The entries below should be output exactly as written.

** Opening Material for this task block **

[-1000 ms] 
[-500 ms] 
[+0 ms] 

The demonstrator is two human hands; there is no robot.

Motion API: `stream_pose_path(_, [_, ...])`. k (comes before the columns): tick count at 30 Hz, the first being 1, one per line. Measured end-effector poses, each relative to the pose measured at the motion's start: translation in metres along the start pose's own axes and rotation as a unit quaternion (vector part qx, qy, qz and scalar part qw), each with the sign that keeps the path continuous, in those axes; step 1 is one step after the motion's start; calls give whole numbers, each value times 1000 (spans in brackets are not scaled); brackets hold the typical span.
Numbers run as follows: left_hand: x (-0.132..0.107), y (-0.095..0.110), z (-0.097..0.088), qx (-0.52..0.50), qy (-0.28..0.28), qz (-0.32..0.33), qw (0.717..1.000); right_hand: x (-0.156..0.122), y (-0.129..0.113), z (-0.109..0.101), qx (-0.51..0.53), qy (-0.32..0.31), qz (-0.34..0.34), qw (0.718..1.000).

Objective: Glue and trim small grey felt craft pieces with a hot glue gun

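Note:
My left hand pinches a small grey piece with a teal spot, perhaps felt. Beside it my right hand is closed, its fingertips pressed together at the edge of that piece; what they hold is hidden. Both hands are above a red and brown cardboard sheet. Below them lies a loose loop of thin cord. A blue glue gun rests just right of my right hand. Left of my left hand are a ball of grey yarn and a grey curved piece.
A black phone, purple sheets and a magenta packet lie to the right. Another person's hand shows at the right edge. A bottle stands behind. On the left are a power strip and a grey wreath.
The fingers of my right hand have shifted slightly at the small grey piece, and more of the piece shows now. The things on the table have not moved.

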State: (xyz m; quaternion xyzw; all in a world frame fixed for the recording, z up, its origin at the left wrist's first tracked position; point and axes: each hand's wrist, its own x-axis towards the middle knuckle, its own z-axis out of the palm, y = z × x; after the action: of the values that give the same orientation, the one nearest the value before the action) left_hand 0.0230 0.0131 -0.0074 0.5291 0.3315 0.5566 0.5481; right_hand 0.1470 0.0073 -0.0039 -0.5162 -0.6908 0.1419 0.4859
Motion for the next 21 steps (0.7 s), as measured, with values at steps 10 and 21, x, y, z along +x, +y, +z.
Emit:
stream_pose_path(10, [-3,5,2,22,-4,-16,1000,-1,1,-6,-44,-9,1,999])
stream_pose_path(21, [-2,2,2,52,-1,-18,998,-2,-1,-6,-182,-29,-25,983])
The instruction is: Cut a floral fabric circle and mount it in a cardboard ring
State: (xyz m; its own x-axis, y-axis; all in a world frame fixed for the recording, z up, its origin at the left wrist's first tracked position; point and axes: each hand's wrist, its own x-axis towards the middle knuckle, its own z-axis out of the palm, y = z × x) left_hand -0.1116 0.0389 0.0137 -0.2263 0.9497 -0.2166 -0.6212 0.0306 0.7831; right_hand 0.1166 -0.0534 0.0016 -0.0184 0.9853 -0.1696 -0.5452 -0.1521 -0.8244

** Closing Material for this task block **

Response to this task:
[-1000 ms] 
[-500 ms] 
[+0 ms] 

The demonstrator is two human hands; there is no robot.

Motion API: `stream_pose_path(_, [_, ...])`. k (comes before the columns): tick count at 30 Hz, the first being 1, one per line. Measured end-effector poses, each relative to the pose measured at the motion's start: translation in metres along the start pose's own axes and rotation as a unit quaternion (vector part qx, qy, qz and scalar part qw), each with the sign that keeps the path continuous, in those axes; step 1 is one step after the motion's start; calls give whole numbers, each value times 1000 (spans in brackets are not scaled); brackets hold the typical span.
Numbers run as follows: left_hand: x (-0.132..0.107), y (-0.095..0.110), z (-0.097..0.088), qx (-0.52..0.50), qy (-0.28..0.28), qz (-0.32..0.33), qw (0.717..1.000); right_hand: x (-0.156..0.122), y (-0.129..0.113), z (-0.109..0.101), qx (-0.51..0.53), qy (-0.32..0.31), qz (-0.34..0.34), qw (0.718..1.000).

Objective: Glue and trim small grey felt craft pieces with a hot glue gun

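Note:
My left hand pinches a small grey piece with a teal spot, perhaps felt. Beside it my right hand is closed, its fingertips pressed together at the edge of that piece; what they hold is hidden. Both hands are above a red and brown cardboard sheet. Below them lies a loose loop of thin cord. A blue glue gun rests just right of my right hand. Left of my left hand are a ball of grey yarn and a grey curved piece.
A black phone, purple sheets and a magenta packet lie to the right. Another person's hand shows at the right edge. A bottle stands behind. On the left are a power strip and a grey wreath.
The fingers of my right hand have shifted slightly at the small grey piece, and more of the piece shows now. The things on the table have not moved.
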
State: (xyz m; quaternion xyzw; all in a world frame fixed for the recording, z up, its origin at the left wrist's first tracked position; point and axes: each hand's wrist, its own x-axis towards the middle knuckle, its own z-axis out of the palm, y = z × x; after the action: of the values that give the same orientation, the one nearest the value before the action) left_hand 0.0230 0.0131 -0.0074 0.5291 0.3315 0.5566 0.5481; right_hand 0.1470 0.0073 -0.0039 -0.5162 -0.6908 0.1419 0.4859
Motion for the next 21 steps (0.7 s), as measured, with values at steps 10 and 21, x, y, z along +x, +y, +z.
Emit:
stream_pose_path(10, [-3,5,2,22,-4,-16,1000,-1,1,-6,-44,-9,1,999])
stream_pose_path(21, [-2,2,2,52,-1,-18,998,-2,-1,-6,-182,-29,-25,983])
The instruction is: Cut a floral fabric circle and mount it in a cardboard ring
State: (xyz m; its own x-axis, y-axis; all in a world frame fixed for the recording, z up, its origin at the left wrist's first tracked position; point and axes: each hand's wrist, its own x-axis towards the middle knuckle, its own z-axis out of the palm, y = z × x) left_hand -0.1116 0.0389 0.0137 -0.2263 0.9497 -0.2166 -0.6212 0.0306 0.7831; right_hand 0.1166 -0.0534 0.0016 -0.0184 0.9853 -0.1696 -0.5452 -0.1521 -0.8244

No more work remains in this exercise.